» Input data
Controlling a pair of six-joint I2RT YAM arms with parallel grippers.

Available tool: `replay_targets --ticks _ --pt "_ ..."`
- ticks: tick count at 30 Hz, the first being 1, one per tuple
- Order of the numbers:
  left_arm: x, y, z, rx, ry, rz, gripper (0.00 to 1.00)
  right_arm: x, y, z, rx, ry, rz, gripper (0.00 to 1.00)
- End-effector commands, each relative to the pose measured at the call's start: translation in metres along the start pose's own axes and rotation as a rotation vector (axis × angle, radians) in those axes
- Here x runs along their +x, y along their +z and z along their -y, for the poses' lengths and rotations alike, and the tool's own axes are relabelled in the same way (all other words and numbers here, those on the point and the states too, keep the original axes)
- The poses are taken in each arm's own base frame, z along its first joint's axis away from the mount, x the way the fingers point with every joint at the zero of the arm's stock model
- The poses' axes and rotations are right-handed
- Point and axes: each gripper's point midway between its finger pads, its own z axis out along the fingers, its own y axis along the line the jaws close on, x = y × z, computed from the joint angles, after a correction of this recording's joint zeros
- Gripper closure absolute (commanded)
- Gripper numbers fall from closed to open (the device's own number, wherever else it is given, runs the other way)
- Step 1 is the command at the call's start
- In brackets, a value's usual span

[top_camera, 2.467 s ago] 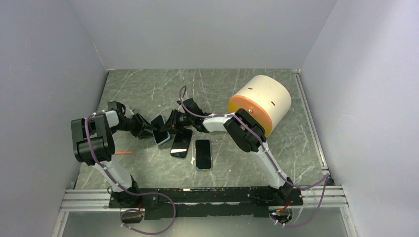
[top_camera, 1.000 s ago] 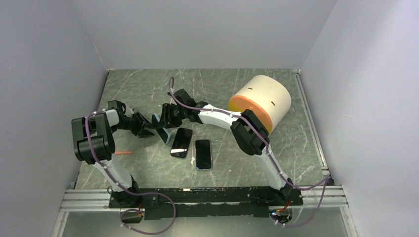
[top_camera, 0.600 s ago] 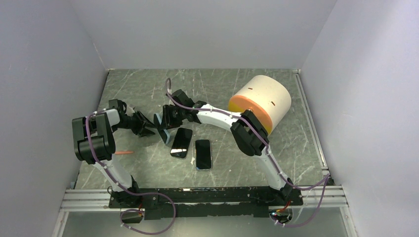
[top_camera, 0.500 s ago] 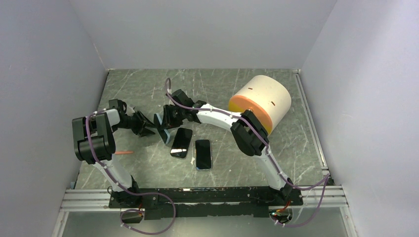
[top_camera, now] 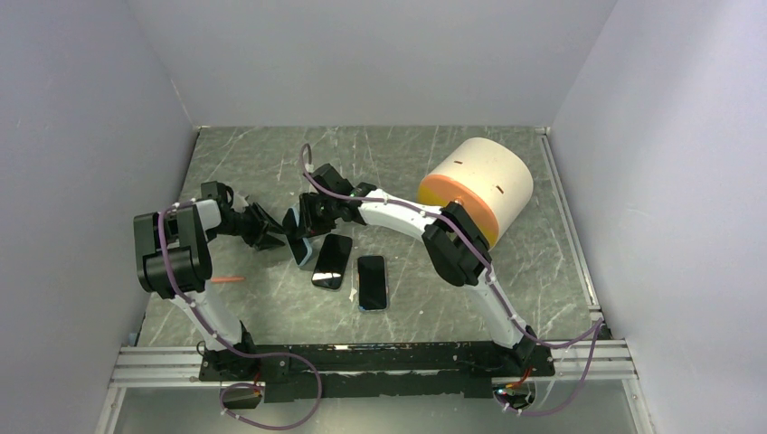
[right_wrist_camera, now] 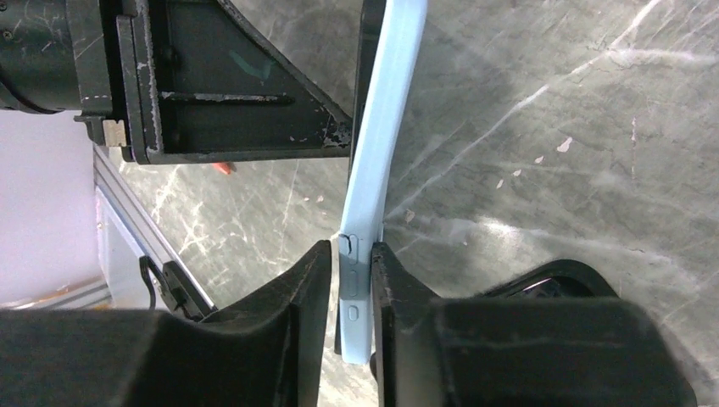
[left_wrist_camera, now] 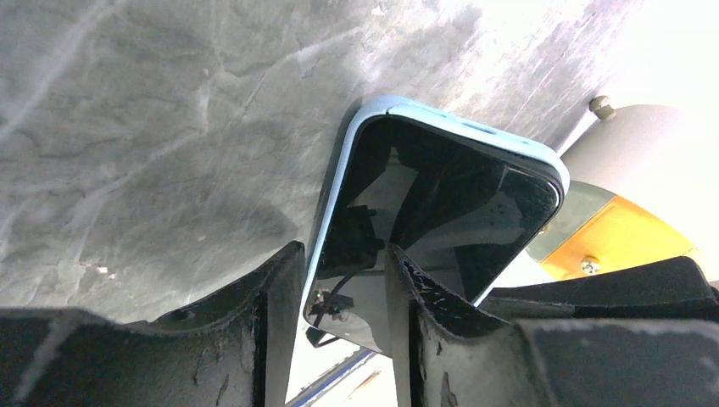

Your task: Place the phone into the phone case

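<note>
Phone [left_wrist_camera: 458, 195] in light-blue case [right_wrist_camera: 386, 127], edge pinched by right claw [right_wrist_camera: 352, 252].

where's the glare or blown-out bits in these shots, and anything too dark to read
Left wrist view: the grey marbled table washes out to white at upper right, the black-screened phone in a light blue case carries reflections, and the left fingers are dark. Right wrist view: a bright sheen on the table beside the case's edge. Top external view: even light, soft shadows.

A robot lab cell (plain grey walls [top_camera: 362, 54], aluminium rail [top_camera: 380, 360]).
</note>
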Motion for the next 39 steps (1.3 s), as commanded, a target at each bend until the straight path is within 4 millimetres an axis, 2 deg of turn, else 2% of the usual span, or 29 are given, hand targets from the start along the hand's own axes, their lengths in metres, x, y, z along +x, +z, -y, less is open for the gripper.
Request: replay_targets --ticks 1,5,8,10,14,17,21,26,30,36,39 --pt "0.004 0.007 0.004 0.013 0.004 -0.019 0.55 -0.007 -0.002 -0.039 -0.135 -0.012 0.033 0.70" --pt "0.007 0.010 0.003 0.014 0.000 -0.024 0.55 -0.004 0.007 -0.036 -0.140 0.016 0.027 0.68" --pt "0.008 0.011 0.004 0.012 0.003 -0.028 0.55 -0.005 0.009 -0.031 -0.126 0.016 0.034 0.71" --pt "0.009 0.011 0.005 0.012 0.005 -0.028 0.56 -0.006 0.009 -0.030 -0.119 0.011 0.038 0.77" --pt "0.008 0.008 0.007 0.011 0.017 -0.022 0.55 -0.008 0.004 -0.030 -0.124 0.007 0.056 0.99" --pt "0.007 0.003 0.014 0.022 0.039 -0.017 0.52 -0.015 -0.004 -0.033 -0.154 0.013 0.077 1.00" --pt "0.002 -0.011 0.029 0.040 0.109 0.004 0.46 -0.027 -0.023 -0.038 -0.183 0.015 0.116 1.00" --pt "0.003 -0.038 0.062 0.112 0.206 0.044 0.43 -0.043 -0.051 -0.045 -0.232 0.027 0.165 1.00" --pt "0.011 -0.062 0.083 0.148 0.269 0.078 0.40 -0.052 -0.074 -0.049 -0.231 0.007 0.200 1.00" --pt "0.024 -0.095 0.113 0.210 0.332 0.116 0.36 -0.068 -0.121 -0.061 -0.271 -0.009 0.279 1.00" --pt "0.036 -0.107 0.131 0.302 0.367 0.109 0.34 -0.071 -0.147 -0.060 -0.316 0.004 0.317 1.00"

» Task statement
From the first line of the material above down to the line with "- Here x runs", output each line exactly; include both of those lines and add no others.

» Output below
Controlling a pair of six-joint I2RT YAM arms with parallel grippers.

Available tool: `replay_targets --ticks _ --pt "_ ..."`
- ticks: tick count at 30 Hz, the first being 1, one per tuple
- Order of the numbers:
  left_arm: x, y, z, rx, ry, rz, gripper (0.00 to 1.00)
  right_arm: x, y, z, rx, ry, rz, gripper (0.00 to 1.00)
- End-effector commands, each relative to the pose measured at the call's start: translation in metres along the start pose's own axes and rotation as a rotation vector (axis × angle, radians) in those axes
- Here x runs along their +x, y along their +z and z along their -y, for the poses' lengths and rotations alike, and the tool's own axes are relabelled in the same way (all other words and numbers here, those on the point and the states too, keep the original axes)

Nothing remains to be done, and the exercise is complete.